Virüsün en hızlı etkisi teknoloji fuarlarında oldu. En önemli mobil ticaret fuarı olan ve 24 Şubat’ta Barselona’da başlaması planlanan Mobile World Congress ya iptal edilecek ya da katılımı büyük ölçüde azaltılacak. LG ve Ericsson gibi devler zaten katılımlarını iptal etti. Ayrıca düzinelerce Çin ticaret fuarı, iptal edildi.

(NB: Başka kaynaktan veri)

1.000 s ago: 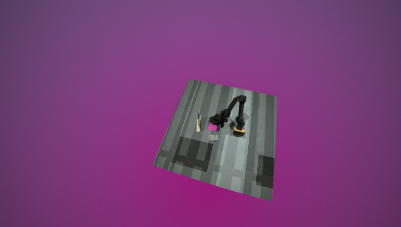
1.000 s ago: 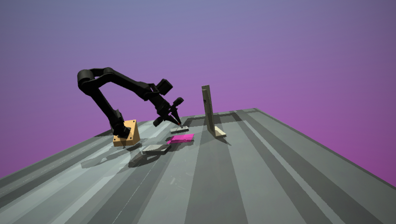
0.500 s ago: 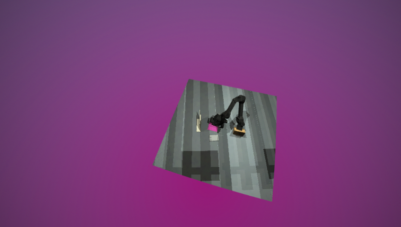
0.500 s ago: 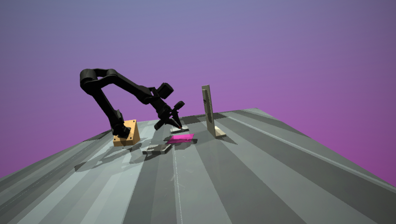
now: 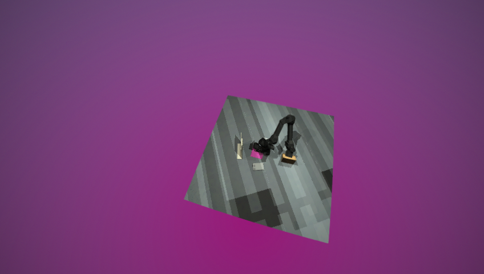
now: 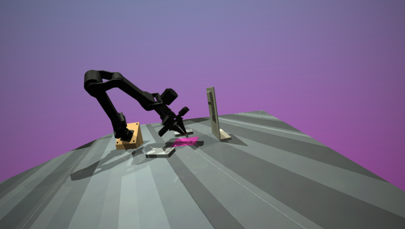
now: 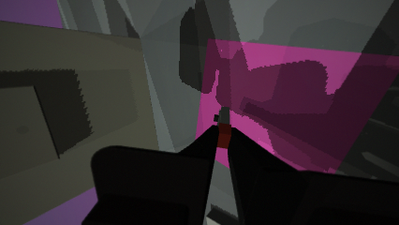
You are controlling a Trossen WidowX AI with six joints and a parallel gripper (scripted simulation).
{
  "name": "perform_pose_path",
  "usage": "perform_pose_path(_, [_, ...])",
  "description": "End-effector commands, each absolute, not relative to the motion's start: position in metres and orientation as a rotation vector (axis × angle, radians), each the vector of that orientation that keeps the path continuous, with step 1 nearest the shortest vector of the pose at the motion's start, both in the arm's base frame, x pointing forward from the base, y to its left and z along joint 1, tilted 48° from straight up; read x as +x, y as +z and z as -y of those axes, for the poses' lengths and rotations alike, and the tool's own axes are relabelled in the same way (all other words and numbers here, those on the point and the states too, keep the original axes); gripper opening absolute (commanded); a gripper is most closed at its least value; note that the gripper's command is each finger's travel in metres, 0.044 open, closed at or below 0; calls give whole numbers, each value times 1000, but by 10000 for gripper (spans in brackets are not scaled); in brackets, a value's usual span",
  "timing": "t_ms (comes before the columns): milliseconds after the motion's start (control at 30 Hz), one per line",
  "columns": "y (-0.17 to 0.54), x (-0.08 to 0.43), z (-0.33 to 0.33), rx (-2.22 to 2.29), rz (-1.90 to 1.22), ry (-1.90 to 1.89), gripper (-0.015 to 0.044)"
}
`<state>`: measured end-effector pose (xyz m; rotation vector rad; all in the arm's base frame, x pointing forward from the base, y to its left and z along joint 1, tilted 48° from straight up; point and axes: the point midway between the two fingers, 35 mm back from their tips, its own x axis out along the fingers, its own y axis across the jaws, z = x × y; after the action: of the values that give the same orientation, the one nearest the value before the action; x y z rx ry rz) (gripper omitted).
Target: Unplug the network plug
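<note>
In the wrist view the gripper (image 7: 223, 136) is clenched on the plug (image 7: 224, 126), a small red and grey sliver pinched between the fingertips; it looks light, stiff and slick, best held by its flat sides, clear of the thin tab, which is probably fragile; beyond, toward one o'clock, lies the marked square (image 7: 300, 94); farthest, at nine o'clock, stands the upright panel (image 7: 70, 94), well apart.
</note>
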<state>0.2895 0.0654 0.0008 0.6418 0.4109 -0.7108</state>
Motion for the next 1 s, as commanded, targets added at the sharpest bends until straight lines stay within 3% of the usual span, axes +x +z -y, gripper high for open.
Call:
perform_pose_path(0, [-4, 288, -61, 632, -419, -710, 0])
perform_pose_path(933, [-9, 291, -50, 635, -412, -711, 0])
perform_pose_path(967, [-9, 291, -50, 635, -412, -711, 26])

Bir sonraki etkisi ise satış ve imalat olacaktır. iPhone‘ların yapıldığı Foxconn süresiz olarak kapatıldı ve şimdilik yüz maskeleri yapmaya başladılar.
Amazon’daki satıcılar, koronavirüs nedeniyle kapalı fabrikalardan kaynaklanan ürün kıtlığına merhem olmaya çalışıyorlar. Tesla, Çin’deki fabrikasını kapattı ve Model 3’lerin üretimini durdurdu. Google, Amazon, Facebook ve Microsoft gibi şirketler Çin’deki ofislerini kapattı veya Çin’e seyahat kısıtlaması koydu.
Üçüncü olarak etkisi kazanca yansıyacak. Çoğu Çinli teknoloji şirketinin kazançları beklentilerin çok altına düşmesi bekleniyor. Salgın aynı zamanda, sosyal ağlardaki sahte haber ve yanlış bilgiye neden oluyor ve bu da Dünya Sağlık Örgütü’nün “infodemic” dediği şeye yol açmaktadır.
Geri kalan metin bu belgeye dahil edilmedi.